Ad tiers for digital video are gaining popularity in the US, suggesting pent-up demand

US consumers are flocking to low-cost plans with some amount of advertising. In 2022, increases were especially pronounced among ad-supported video on-demand (AVOD) services, with The Roku Channel, Tubi, Pluto TV, Amazon Freevee, and Crackle all adding viewers and continuing to do so through at least 2027. At the same time, other streaming services with ad plans—including Hulu, Disney+, Paramount+, and Peacock—will see net growth in their viewership through 2027.

  • The ads have it. AVOD services added 11.9 million viewers in 2022, with free premium video streaming services tacking on another 5.6 million.
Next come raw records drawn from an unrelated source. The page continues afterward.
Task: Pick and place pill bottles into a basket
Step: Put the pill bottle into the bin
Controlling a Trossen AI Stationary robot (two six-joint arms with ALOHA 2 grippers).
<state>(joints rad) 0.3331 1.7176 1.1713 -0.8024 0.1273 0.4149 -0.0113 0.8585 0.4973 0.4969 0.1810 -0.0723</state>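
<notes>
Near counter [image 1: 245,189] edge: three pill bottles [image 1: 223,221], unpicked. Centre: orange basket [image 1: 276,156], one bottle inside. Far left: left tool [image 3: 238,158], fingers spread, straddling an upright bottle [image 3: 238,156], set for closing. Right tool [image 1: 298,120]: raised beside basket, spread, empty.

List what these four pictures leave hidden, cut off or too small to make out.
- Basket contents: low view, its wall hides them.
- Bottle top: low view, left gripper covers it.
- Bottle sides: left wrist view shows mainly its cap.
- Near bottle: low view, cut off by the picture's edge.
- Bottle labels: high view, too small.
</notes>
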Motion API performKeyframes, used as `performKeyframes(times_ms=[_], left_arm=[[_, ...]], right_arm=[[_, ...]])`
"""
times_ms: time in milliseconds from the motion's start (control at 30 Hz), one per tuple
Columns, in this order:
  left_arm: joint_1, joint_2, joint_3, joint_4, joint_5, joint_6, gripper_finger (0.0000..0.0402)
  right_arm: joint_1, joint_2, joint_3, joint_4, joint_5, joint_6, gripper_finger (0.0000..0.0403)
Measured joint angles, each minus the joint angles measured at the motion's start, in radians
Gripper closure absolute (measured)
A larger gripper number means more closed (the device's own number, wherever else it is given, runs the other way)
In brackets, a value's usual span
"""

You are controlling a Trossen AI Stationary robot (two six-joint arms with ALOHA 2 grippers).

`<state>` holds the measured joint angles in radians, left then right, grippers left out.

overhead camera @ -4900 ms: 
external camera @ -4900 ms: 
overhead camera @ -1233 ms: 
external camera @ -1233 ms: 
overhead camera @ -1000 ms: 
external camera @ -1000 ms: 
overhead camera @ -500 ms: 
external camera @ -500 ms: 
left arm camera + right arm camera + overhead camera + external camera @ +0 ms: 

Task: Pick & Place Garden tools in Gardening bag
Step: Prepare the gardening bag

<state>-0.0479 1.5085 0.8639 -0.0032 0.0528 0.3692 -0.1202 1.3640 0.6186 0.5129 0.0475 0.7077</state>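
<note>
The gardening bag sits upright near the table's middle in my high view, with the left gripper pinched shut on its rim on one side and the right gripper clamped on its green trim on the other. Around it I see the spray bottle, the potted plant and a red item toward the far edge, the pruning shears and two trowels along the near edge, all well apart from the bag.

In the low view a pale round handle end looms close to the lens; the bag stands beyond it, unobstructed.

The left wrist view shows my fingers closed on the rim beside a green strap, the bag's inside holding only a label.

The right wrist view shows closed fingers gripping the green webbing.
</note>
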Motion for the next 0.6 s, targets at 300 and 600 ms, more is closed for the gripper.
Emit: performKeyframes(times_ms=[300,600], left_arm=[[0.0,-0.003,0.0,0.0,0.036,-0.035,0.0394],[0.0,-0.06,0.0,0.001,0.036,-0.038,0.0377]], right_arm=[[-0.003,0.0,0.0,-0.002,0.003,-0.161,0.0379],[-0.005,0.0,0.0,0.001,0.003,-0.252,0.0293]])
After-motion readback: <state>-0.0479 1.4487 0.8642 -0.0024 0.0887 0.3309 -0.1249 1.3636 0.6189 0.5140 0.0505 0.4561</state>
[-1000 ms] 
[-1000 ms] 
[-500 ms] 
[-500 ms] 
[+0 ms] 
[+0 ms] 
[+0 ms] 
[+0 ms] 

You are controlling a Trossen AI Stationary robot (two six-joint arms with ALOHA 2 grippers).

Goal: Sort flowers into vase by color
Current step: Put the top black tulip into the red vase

Those gains dwarfed those of subscription OTT viewers, and similar trend lines will continue in 2023 and 2024 before gains start to even out across service categories in 2025.
  • Consumers agree: The best things in life are free. Free premium video streaming services—a subset of AVOD that’s limited to services accessible without a subscription—will top 100 million US viewers in 2023 and continue growing through 2027. Although growth in these services is slowing, the milestone is another indicator of consumer appetite for ad-supported streaming.
  • Household viewing continues its shift to digital. Our forecasts for viewing habits by household show important tipping points in the ongoing migration from traditional TV to digital alternatives.
    • Less than half of US households now subscribe to traditional pay TV. The percentage fell below 50% in 2022 and will continue a steady decline through 2027, when only 34.9% of households will have traditional pay TV service. These figures do not include internet-delivered live TV services such as YouTube TV, Hulu + Live TV, Sling TV, and fuboTV.
    • The cord-cutting trend continues. By the end of 2027, US households without any form of pay TV will outnumber those with some form of pay TV. In this comparison, pay TV includes both traditional pay TV and digitally delivered services known in industry parlance as virtual multichannel video programming distributors (vMVPDs).
    • The revolution will be connected. In 2024, US CTV households will more than double traditional pay TV households.

Note: Free premium video streaming services, as a category, is similar to free ad-supported streaming TV (FAST). However, according to our definitions, the former excludes YouTube, while FAST includes it.